(MATERIAL PROVIDED Opens)

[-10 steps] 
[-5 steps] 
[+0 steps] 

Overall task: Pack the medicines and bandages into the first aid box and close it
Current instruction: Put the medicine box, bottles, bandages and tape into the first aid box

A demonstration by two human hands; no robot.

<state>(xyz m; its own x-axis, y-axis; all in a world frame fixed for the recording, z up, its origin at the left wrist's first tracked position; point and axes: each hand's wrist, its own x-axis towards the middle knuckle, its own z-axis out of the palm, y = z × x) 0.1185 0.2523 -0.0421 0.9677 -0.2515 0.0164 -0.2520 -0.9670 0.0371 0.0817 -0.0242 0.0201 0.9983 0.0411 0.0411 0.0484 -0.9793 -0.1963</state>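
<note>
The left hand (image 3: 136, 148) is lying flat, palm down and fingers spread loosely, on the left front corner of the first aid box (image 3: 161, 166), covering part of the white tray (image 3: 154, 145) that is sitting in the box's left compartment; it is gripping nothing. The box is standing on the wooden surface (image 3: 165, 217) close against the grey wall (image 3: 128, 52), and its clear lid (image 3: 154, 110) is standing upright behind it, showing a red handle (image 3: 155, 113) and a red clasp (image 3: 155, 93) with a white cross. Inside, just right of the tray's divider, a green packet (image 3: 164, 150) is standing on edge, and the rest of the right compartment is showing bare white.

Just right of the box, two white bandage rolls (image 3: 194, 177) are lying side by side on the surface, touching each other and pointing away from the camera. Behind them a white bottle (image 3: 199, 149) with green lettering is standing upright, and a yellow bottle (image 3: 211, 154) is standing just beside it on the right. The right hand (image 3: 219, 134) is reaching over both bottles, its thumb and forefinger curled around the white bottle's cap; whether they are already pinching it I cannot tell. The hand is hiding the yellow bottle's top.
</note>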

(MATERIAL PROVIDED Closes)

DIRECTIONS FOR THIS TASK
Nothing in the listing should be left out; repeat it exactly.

FINISHED TASK
[-10 steps] 
[-5 steps] 
[+0 steps] 

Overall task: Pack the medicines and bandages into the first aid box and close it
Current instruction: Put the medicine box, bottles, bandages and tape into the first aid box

A demonstration by two human hands; no robot.

<state>(xyz m; its own x-axis, y-axis; all in a world frame fixed for the recording, z up, its origin at the left wrist's first tracked position; point and axes: each hand's wrist, its own x-axis towards the middle knuckle, its own z-axis out of the palm, y = z × x) 0.1185 0.2523 -0.0421 0.9677 -0.2515 0.0164 -0.2520 -0.9670 0.0371 0.0817 -0.0242 0.0201 0.9983 0.0411 0.0411 0.0484 -0.9793 -0.1963</state>
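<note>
The left hand (image 3: 136, 148) is lying flat, palm down and fingers spread loosely, on the left front corner of the first aid box (image 3: 161, 166), covering part of the white tray (image 3: 154, 145) that is sitting in the box's left compartment; it is gripping nothing. The box is standing on the wooden surface (image 3: 165, 217) close against the grey wall (image 3: 128, 52), and its clear lid (image 3: 154, 110) is standing upright behind it, showing a red handle (image 3: 155, 113) and a red clasp (image 3: 155, 93) with a white cross. Inside, just right of the tray's divider, a green packet (image 3: 164, 150) is standing on edge, and the rest of the right compartment is showing bare white.

Just right of the box, two white bandage rolls (image 3: 194, 177) are lying side by side on the surface, touching each other and pointing away from the camera. Behind them a white bottle (image 3: 199, 149) with green lettering is standing upright, and a yellow bottle (image 3: 211, 154) is standing just beside it on the right. The right hand (image 3: 219, 134) is reaching over both bottles, its thumb and forefinger curled around the white bottle's cap; whether they are already pinching it I cannot tell. The hand is hiding the yellow bottle's top.
</note>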

This exercise is now fully answered.